The twins exchanged a twin glance and then looked back at the trio, who were all waiting anxiously for the story. “Oh, all right, I suppose it’ll be good for you anyway,” George relented.

“Where did it start? Oh, yes, in our second year, when our older brother Charlie was Captain, and we were so wrapped up in causing havoc that we had Dungbombs coming out of our ears…”

“It was a quiet morning…”

“Not really, actually.”

“Quiet, Fred!”

The Gryffindor Tower common room buzzed with excitement as the students all flooded in after dinner. All of them except for a few dejected first-years crowded around the bulletin board, clamoring to see what had been posted during their absence. A few more first-years left the queue, looking downcast. Finally, a redheaded boy, short and stocky with broad shoulders and a wide grin, conjured up something that resembled a soapbox and stood on it, calming the tittering crowd with a motion of his large, brown hands.

“He’s so handsome when he does that,” a freckly brunette girl whispered to her companion.

Across the room, near the edge of the crowd, another redhead heard the comment. “Thinks Charlie’s handsome, does she,” he said conversationally to whom at first glance was his clone.

“He does have some sort of appeal, I’ll give him that,” the other whispered.

“It’s the Quidditch thing.”

“Yeah, that’s it.”

“Quiet there, you two,” said the broad-chested boy, still grinning even when admonishing. “All right, I know you all are excited—”

“Completely gone to pieces, more like,” one of the twins whispered.

“—And I know this year’s team is going to be astounding, because three of us have already worked together for at least two years. As you know, last year there weren’t any openings, but this year we have four. Andrew Mabry, Charlotte Strickson, Ellis McDowell, and Cecilia Johnson all graduated last year, and so both Beater positions and two Chaser positions are open. As you can see from my bulletin, tryouts are on Friday. So everyone who’s interested, prepare yourselves, and good luck!”

The crowd broke into applause, all except for the two redheads on the edge. They watched as their older brother (second older; Bill had graduated a few years back) nodded congenially at all the applause and stepped off his soapbox, making it disappear with a wave of his slightly stubby wand. As he dissolved into the group, there was a wave of females all tripping over themselves to talk to him. Both of the redheaded twins raised their eyebrows simultaneously, causing them to disappear into their hairline.

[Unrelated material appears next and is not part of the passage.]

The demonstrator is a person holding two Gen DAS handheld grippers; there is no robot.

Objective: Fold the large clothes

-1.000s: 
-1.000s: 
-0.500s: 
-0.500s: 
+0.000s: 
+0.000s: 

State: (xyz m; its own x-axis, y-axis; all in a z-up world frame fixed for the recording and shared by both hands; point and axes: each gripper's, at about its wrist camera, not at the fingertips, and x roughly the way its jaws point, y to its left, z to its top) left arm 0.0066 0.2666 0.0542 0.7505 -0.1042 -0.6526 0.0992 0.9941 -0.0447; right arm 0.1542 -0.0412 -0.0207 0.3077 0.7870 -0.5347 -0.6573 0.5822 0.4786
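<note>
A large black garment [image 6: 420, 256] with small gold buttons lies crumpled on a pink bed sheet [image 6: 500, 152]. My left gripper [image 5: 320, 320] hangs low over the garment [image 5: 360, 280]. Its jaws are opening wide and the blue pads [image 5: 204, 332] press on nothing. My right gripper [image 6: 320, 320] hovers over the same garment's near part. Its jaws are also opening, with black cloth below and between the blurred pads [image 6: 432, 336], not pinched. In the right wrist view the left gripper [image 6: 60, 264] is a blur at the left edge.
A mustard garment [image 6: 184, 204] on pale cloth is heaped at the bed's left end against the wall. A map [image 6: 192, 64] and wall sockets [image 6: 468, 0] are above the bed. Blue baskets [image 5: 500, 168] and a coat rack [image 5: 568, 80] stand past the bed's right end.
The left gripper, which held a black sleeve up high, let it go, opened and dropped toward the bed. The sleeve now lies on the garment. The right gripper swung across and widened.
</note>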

“Well, what do you think?” asked Lee Jordan, the twins’ best friend.

One looked around at the other. “Think about what?” he asked Lee, mildly puzzled.

“Going out for the team! If you two went, there’d be no competition at all, Charlie’s your brother, he’d have to let you on—”

“He wouldn’t have to at all,” said the one who had until now been silent. “Especially since we’re not trying out.”

Lee looked slightly crestfallen: His eyebrows crinkled together and he frowned. “Why not? I mean, I know we’re second-years and all, but your family has that Quidditch talent thing going for you. You probably wouldn’t even have to try out.”

The twins both looked at each other and rolled their eyes, not even gracing Lee’s remark with an answer.

“Fred, George,” Lee said, catching both by the shoulder, “listen to me. You have a shot at this. Why pass it up?”

“I guess Quidditch isn’t…”

“…really our thing.”

“But thanks for thinking of us, Lee!”

“We’re going up to the dormitory.”

“See you tomorrow.”

Twelve-year-olds Fred and George Weasley hadn’t even considered trying out for the Quidditch team.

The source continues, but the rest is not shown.